**Exercise:** Reproduce the listing below exactly. Pictures do not belong in the copy.

**Input data:**
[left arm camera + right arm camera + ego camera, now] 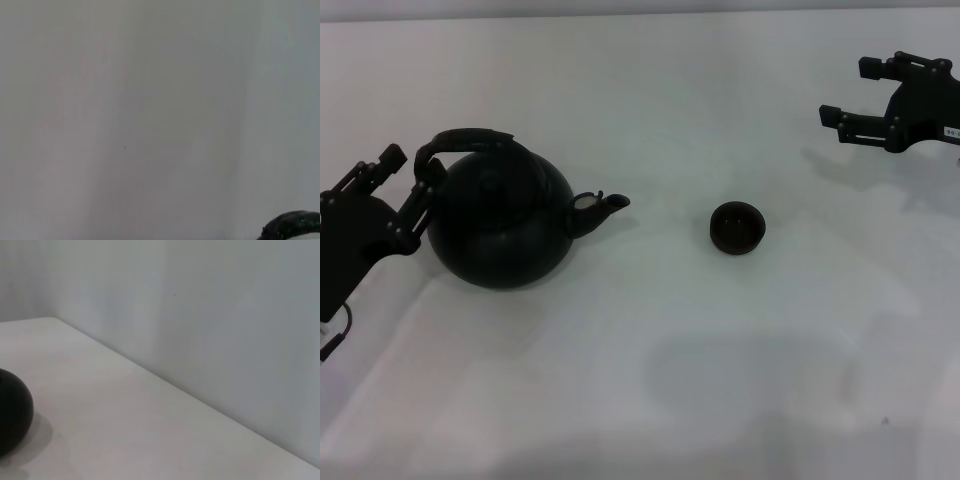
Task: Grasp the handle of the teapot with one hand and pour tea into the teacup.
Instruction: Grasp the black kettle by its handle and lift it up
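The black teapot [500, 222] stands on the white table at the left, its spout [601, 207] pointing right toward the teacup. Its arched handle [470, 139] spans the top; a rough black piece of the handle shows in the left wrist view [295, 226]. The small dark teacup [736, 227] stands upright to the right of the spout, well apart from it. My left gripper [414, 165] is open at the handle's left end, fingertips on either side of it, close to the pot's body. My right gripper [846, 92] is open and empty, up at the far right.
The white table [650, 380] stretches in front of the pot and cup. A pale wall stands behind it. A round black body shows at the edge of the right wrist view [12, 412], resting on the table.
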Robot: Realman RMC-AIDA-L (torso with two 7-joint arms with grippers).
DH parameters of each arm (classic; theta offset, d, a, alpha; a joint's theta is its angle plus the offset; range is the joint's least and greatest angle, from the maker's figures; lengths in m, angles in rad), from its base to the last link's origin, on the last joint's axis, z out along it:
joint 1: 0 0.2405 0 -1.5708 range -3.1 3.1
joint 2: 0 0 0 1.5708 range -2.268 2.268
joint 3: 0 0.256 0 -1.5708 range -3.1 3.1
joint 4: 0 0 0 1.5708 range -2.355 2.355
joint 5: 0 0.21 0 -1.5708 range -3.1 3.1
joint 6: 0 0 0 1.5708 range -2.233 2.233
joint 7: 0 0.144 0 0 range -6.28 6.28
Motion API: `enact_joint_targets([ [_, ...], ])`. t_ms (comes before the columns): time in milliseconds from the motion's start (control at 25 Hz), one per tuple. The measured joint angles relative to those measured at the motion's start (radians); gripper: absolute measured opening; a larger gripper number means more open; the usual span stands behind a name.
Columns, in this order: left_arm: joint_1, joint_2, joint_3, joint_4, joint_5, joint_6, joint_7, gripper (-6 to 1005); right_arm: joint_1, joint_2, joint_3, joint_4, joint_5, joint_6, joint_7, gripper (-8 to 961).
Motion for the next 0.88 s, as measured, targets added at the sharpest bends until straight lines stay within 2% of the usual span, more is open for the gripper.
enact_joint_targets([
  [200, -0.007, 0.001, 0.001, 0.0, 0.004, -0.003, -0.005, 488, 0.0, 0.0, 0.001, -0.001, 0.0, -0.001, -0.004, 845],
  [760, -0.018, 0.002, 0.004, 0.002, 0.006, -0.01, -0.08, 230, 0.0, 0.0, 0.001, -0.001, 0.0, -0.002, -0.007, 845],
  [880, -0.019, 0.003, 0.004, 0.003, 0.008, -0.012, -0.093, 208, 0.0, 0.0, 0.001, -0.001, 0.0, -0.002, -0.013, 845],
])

**Output:**
[left arm camera + right arm camera + ego camera, now] 
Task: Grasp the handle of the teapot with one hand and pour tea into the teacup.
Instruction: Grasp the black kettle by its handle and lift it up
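The black teapot [500, 222] stands on the white table at the left, its spout [601, 207] pointing right toward the teacup. Its arched handle [470, 139] spans the top; a rough black piece of the handle shows in the left wrist view [295, 226]. The small dark teacup [736, 227] stands upright to the right of the spout, well apart from it. My left gripper [414, 165] is open at the handle's left end, fingertips on either side of it, close to the pot's body. My right gripper [846, 92] is open and empty, up at the far right.
The white table [650, 380] stretches in front of the pot and cup. A pale wall stands behind it. A round black body shows at the edge of the right wrist view [12, 412], resting on the table.
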Robot: Realman RMC-AIDA-L (torso with two 7-joint arms with grippers).
DH parameters of each arm (classic; theta offset, d, a, alpha; a joint's theta is its angle plus the offset; range is the joint's least and greatest angle, from the maker's figures; lengths in m, angles in rad), from its base to the last link's origin, on the last joint's axis, z out along it:
joint 1: 0 0.2405 0 -1.5708 range -3.1 3.1
joint 2: 0 0 0 1.5708 range -2.268 2.268
joint 3: 0 0.256 0 -1.5708 range -3.1 3.1
joint 4: 0 0 0 1.5708 range -2.355 2.355
joint 5: 0 0.21 0 -1.5708 range -3.1 3.1
joint 6: 0 0 0 1.5708 range -2.233 2.233
joint 7: 0 0.144 0 0 range -6.28 6.28
Motion API: `enact_joint_targets([ [_, ...], ])`. t_ms (comes before the columns): time in milliseconds from the motion's start (control at 25 Hz), one per tuple. The measured joint angles relative to those measured at the motion's start (radians); gripper: absolute measured opening; a larger gripper number means more open; the usual span stands behind a name.
Columns, in this order: left_arm: joint_1, joint_2, joint_3, joint_4, joint_5, joint_6, joint_7, gripper (-6 to 1005); right_arm: joint_1, joint_2, joint_3, joint_4, joint_5, joint_6, joint_7, gripper (-8 to 961).
Motion for the next 0.88 s, as measured, targets added at the sharpest bends until straight lines stay within 2% of the usual span, more is open for the gripper.
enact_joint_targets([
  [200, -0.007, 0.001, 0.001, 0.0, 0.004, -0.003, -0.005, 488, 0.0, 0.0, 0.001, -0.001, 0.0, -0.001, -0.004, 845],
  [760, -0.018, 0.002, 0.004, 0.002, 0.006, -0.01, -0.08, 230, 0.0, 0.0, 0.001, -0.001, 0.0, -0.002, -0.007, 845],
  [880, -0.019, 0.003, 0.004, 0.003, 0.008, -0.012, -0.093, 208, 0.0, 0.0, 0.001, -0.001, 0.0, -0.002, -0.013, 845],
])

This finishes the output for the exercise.